▸ TASK BRIEF
Look through the material below and copy exactly the lines from the line with "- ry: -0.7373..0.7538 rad" to the line with "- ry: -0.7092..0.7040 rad", those two lines included.

▸ GIVEN RECORDS
──────────

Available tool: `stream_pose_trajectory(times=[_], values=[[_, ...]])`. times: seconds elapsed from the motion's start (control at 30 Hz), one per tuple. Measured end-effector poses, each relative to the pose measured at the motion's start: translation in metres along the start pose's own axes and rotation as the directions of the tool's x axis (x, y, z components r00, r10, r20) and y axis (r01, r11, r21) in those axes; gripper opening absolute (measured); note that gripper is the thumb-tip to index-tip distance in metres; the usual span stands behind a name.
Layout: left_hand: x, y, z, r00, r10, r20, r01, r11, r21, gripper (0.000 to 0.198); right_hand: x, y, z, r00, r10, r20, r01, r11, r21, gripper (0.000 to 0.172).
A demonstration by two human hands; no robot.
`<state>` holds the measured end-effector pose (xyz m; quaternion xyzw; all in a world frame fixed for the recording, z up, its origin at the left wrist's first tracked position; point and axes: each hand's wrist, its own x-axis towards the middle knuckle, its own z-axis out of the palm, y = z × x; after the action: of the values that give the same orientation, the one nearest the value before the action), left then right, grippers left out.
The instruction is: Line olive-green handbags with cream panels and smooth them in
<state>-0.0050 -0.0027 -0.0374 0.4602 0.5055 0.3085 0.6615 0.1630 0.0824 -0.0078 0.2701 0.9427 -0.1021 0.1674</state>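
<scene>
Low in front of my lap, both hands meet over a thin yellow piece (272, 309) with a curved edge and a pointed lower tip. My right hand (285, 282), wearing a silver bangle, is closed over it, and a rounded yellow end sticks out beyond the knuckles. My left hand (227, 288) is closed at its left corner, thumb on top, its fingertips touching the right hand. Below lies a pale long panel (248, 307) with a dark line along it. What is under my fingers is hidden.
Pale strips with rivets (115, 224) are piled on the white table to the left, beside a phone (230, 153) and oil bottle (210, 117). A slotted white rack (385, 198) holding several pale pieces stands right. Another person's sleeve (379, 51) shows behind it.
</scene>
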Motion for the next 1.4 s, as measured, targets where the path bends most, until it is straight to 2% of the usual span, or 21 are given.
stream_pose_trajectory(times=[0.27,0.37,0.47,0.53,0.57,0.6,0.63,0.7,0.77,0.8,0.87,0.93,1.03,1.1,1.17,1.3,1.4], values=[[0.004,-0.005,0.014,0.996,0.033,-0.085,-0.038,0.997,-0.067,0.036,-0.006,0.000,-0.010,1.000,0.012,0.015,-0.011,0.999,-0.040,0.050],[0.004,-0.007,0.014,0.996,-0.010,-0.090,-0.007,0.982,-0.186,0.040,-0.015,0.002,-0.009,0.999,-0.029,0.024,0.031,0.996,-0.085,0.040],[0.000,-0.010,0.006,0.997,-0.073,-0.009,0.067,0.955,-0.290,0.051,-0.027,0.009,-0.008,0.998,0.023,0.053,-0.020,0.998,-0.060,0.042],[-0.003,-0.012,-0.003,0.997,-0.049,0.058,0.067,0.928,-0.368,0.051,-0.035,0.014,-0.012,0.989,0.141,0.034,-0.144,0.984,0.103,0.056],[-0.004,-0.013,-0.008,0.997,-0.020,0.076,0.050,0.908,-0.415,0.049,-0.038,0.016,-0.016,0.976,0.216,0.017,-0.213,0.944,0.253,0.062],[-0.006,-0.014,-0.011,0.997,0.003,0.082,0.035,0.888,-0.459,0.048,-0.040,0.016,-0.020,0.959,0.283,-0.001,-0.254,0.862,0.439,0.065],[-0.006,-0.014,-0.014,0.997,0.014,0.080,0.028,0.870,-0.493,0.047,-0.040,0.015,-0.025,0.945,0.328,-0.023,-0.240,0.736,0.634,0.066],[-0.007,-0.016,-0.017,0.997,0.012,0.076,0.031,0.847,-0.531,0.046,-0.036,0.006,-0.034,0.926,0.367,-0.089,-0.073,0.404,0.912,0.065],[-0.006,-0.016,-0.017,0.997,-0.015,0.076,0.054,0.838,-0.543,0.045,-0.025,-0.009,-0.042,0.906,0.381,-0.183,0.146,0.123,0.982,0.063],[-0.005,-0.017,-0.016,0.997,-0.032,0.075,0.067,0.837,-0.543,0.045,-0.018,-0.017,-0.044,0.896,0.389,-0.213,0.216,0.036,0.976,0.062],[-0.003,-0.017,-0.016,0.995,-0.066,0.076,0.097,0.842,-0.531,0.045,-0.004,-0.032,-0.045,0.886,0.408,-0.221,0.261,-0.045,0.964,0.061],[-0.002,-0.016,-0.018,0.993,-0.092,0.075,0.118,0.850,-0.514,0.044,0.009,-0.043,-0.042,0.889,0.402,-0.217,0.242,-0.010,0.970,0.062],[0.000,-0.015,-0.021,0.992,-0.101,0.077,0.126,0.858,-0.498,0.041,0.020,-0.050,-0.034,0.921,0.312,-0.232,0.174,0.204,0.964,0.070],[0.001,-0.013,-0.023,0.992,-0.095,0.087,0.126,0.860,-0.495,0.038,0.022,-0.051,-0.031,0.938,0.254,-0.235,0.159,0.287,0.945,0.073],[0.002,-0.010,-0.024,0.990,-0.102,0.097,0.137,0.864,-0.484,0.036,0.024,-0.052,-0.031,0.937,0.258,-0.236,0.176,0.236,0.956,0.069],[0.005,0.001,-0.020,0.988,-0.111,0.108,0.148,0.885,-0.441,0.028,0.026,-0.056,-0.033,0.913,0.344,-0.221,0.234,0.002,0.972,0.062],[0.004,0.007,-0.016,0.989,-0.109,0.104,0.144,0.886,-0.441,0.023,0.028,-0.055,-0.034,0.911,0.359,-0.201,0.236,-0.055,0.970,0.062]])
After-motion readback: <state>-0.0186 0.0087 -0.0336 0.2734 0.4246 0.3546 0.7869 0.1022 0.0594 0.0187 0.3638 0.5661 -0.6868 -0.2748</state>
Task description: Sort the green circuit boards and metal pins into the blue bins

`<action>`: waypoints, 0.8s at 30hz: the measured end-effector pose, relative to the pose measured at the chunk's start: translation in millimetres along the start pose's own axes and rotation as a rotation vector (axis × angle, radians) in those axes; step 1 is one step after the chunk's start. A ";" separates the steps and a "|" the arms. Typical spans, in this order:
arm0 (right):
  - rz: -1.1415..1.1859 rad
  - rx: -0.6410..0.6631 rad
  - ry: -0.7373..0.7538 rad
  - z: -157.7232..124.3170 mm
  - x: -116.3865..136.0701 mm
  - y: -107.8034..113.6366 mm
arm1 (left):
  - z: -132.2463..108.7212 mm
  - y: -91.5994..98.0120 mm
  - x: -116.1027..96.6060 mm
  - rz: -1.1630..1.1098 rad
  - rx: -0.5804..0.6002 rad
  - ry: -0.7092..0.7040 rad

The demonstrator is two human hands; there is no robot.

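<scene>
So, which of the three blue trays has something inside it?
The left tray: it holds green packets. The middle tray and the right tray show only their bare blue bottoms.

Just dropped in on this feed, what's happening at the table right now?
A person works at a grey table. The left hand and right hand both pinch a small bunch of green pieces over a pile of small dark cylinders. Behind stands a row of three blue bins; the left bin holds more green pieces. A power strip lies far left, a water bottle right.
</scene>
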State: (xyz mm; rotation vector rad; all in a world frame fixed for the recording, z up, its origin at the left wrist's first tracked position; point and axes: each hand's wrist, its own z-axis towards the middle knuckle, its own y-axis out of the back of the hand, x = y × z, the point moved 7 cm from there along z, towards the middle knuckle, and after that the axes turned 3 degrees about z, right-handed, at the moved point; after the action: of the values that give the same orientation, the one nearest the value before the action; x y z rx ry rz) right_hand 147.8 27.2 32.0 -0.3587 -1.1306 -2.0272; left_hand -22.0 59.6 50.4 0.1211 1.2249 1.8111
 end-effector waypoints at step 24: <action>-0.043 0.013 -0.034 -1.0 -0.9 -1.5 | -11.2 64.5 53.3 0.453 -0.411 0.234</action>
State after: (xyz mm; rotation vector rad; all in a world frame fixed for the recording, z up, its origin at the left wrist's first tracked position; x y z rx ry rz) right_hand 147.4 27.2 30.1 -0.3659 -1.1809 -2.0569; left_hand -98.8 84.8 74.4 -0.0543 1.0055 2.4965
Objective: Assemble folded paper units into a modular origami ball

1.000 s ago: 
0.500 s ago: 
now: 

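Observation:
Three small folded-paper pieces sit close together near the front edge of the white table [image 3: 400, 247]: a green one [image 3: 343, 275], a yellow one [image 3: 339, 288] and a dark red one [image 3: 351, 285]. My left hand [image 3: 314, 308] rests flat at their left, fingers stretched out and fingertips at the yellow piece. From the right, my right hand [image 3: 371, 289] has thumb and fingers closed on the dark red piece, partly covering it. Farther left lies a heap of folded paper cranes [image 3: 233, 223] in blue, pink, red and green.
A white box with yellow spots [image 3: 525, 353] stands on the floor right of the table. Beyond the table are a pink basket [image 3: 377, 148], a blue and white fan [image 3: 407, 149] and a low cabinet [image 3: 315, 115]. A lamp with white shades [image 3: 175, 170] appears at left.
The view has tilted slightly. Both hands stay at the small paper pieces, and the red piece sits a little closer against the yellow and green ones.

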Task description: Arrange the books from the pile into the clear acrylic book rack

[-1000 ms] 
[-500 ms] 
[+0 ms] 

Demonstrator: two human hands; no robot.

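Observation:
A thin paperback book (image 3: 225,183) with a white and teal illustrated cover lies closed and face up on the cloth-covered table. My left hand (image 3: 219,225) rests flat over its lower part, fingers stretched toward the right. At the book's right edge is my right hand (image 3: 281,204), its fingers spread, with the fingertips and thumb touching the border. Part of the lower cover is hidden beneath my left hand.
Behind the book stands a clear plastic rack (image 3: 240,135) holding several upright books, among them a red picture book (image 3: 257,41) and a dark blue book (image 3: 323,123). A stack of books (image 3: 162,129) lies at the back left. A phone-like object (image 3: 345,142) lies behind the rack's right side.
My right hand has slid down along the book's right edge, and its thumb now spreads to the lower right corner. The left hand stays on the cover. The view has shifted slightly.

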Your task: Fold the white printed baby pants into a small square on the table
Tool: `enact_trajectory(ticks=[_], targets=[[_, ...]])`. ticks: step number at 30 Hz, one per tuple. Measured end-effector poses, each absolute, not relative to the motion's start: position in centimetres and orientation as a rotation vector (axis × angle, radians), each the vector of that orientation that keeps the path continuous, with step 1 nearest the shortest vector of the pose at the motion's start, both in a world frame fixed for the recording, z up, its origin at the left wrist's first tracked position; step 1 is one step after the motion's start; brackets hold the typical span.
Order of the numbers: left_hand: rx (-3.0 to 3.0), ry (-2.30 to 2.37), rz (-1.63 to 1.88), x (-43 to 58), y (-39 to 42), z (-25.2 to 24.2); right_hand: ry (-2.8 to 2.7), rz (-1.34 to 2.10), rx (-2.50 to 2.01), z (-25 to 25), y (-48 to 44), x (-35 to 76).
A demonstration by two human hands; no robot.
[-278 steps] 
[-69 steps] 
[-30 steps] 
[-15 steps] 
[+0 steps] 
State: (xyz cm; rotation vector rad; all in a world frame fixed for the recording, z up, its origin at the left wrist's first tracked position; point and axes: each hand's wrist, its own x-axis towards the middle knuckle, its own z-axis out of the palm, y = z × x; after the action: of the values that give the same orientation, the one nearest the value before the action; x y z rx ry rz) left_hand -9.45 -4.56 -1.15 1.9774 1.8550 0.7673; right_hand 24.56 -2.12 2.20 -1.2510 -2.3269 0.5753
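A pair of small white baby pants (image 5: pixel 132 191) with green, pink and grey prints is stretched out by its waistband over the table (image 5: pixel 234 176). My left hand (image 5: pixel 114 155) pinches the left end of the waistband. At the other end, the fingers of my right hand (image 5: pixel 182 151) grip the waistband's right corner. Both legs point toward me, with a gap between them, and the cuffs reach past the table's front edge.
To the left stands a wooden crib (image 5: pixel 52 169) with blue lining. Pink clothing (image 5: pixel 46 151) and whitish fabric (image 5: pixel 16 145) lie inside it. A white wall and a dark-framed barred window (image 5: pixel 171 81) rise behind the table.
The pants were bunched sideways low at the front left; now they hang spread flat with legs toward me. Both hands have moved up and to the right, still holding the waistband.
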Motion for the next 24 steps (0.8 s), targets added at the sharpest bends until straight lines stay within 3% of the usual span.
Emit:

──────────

▸ RESPONSE AREA
  - ry: -0.7373..0.7538 rad
  - z: -157.7232..124.3170 mm
  - x: -116.3865..136.0701 mm
  - y: -107.8034..113.6366 mm
arm1 (left):
  - z: -132.2463..108.7212 mm
  - y: -91.5994..98.0120 mm
  - x: -116.1027..96.6060 mm
  - rz: -1.1630..1.1098 rad
  - rx: -0.5804..0.6002 rad
  - ry: -0.7092..0.7040 rad

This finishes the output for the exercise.